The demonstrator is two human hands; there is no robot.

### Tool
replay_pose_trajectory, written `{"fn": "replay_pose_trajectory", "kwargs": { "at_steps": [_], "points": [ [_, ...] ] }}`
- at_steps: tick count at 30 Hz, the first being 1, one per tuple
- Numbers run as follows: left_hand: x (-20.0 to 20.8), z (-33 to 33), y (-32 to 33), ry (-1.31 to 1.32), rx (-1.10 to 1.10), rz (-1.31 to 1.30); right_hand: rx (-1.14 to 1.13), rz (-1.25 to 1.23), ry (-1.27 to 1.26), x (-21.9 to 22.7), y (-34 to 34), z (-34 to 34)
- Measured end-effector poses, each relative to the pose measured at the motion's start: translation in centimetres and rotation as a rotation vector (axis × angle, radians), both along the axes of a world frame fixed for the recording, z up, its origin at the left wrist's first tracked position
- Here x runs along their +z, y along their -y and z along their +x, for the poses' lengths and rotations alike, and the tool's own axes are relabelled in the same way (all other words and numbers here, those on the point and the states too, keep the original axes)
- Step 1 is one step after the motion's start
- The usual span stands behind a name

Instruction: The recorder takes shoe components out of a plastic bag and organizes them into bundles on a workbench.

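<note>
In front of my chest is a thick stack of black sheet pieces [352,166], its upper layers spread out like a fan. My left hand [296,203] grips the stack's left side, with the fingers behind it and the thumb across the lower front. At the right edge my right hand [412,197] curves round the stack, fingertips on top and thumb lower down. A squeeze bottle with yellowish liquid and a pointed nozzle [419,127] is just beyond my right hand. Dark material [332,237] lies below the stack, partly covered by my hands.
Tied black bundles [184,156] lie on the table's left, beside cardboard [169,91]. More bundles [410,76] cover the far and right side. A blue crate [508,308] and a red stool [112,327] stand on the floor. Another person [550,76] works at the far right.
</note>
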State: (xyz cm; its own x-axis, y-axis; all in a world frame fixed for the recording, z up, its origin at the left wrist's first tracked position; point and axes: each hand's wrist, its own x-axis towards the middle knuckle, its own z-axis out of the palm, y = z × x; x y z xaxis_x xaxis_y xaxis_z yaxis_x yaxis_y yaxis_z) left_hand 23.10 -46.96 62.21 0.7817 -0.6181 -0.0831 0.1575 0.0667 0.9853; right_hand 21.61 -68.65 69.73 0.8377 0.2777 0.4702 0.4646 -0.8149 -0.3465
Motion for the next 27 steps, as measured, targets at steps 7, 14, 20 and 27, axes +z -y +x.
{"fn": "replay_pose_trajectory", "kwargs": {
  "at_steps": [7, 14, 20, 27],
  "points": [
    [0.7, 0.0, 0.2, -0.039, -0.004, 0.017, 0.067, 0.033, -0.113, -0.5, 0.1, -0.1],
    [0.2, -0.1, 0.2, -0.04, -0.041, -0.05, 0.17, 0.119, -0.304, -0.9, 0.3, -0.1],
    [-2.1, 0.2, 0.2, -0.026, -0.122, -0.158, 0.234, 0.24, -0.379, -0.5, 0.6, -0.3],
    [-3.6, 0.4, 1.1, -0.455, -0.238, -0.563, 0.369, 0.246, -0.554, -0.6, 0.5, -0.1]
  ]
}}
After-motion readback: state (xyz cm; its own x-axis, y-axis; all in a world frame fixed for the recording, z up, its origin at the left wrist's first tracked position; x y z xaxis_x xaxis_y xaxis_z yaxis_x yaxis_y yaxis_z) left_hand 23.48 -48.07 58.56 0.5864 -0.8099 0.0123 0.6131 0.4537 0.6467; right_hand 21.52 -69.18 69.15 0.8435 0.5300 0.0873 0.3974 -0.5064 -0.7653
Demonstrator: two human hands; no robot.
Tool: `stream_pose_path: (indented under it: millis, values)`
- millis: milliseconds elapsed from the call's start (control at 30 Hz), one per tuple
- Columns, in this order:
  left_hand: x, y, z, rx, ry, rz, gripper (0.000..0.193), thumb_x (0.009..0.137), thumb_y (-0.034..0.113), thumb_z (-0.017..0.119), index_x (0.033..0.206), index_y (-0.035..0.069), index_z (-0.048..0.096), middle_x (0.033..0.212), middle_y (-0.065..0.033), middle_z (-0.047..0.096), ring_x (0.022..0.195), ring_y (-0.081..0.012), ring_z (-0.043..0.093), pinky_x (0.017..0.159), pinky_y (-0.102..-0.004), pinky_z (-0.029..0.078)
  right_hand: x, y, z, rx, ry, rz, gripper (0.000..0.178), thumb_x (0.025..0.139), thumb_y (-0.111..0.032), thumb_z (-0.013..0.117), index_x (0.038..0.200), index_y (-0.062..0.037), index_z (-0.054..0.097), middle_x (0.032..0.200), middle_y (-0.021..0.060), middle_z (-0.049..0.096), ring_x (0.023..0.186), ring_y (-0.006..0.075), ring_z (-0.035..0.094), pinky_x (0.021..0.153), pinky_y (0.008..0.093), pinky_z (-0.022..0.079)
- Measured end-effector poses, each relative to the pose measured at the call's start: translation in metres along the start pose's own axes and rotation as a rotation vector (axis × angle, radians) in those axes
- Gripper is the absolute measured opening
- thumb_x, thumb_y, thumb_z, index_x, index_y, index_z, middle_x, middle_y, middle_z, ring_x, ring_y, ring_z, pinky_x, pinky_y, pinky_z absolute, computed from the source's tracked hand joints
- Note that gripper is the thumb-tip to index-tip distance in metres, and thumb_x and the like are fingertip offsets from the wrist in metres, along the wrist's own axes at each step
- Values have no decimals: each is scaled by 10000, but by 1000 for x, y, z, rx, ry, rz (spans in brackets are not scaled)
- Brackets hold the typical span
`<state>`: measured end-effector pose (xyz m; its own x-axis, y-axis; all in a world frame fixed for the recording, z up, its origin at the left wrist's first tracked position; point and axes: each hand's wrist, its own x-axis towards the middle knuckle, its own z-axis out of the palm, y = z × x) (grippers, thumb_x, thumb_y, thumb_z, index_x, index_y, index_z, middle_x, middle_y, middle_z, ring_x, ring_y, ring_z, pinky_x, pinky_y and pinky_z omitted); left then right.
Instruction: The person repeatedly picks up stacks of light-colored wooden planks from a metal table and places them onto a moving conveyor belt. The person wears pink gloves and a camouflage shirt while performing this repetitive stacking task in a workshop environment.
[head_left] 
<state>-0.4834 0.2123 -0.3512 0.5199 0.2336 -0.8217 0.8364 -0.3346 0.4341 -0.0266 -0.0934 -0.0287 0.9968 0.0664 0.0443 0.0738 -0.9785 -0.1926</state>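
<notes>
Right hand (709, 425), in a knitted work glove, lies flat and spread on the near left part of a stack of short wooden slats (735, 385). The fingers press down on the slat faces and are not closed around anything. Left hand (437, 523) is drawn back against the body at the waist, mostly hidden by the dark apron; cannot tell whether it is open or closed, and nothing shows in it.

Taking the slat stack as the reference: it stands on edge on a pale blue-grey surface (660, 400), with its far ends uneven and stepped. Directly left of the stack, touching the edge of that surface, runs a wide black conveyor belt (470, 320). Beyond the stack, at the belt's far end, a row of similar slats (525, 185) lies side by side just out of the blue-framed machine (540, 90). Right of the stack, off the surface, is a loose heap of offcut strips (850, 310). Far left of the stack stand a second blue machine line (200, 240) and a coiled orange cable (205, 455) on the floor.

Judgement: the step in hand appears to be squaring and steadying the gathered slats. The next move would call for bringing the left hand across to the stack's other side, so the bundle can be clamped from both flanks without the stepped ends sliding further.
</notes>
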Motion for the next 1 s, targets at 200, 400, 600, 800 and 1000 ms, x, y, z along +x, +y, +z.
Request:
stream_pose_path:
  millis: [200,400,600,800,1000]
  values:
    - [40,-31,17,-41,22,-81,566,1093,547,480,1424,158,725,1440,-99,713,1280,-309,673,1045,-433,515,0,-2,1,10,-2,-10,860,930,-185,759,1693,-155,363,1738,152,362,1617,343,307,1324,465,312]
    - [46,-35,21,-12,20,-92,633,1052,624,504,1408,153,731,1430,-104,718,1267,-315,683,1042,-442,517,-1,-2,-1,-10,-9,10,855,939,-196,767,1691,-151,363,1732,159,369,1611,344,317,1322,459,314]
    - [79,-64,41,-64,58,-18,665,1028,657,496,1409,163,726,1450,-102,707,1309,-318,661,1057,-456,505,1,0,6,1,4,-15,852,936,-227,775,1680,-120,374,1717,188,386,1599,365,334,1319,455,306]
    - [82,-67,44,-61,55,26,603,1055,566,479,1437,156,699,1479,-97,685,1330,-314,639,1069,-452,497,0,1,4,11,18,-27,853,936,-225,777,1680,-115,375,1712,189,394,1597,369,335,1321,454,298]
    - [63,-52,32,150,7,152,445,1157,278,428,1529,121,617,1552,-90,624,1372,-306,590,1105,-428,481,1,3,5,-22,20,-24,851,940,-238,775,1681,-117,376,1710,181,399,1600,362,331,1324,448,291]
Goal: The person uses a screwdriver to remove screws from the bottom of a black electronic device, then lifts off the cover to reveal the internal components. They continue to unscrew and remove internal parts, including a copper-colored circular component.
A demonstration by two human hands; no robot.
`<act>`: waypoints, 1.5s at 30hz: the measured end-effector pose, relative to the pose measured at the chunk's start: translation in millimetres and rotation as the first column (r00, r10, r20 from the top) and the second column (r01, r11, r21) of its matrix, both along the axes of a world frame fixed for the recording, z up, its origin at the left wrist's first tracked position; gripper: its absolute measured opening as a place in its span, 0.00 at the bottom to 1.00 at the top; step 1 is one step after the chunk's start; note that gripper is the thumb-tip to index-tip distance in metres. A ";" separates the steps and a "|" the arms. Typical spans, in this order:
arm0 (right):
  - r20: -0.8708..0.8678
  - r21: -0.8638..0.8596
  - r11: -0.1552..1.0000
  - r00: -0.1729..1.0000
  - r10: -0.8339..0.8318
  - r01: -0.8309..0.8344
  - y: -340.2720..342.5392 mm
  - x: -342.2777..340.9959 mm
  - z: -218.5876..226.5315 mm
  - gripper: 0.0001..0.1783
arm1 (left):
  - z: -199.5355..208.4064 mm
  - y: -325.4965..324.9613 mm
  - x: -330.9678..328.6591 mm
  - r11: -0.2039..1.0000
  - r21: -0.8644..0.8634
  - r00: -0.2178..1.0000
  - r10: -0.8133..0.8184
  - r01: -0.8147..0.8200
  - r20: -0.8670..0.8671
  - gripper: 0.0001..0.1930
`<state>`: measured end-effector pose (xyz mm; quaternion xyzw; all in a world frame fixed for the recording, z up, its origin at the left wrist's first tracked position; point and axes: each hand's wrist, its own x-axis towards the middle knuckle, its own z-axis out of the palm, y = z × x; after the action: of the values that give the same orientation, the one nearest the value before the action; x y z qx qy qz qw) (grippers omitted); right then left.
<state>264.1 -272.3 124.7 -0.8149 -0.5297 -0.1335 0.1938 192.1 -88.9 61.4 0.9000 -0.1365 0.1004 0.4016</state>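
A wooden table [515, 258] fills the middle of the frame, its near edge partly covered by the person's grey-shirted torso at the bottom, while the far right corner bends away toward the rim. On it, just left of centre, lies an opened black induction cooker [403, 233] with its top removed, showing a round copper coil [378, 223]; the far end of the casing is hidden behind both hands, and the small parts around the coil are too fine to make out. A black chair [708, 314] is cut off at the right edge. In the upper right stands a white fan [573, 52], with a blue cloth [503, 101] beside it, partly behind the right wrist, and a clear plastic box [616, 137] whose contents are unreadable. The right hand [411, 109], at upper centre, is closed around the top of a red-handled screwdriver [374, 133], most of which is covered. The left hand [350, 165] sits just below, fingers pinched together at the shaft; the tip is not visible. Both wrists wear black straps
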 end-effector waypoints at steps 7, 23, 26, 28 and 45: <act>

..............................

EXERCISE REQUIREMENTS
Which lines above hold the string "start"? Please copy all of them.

EXERCISE RESULT
- Measured end-effector poses, each relative to the pose measured at the motion's start: translation in centimetres and rotation as a rotation vector (axis × angle, radians), both along the axes of a world frame fixed for the recording, z up, its origin at the left wrist's first tracked position
- Step 1 is one step after the motion's start
- millis: milliseconds elapsed from the call's start (control at 30 Hz), one per tuple
- Measured end-effector poses, each relative to the pose measured at the call's start: translation in metres along the start pose's own axes and rotation as a rotation vector (axis × angle, radians) in those axes
`<act>`: waypoints, 1.5s at 30hz: the measured end-effector pose, relative to the pose measured at the chunk's start: translation in millimetres and rotation as the first column (r00, r10, r20 from the top) and the second column (r01, r11, r21) of its matrix, both along the axes of a world frame fixed for the recording, z up, its origin at the left wrist's first tracked position; gripper: its absolute measured opening as a place in its span, 0.00 at the bottom to 1.00 at the top; step 1 is one step after the chunk's start; note that gripper is the thumb-tip to index-tip distance in metres. A ";" separates the steps and a "|" the arms. Typical spans, in this order:

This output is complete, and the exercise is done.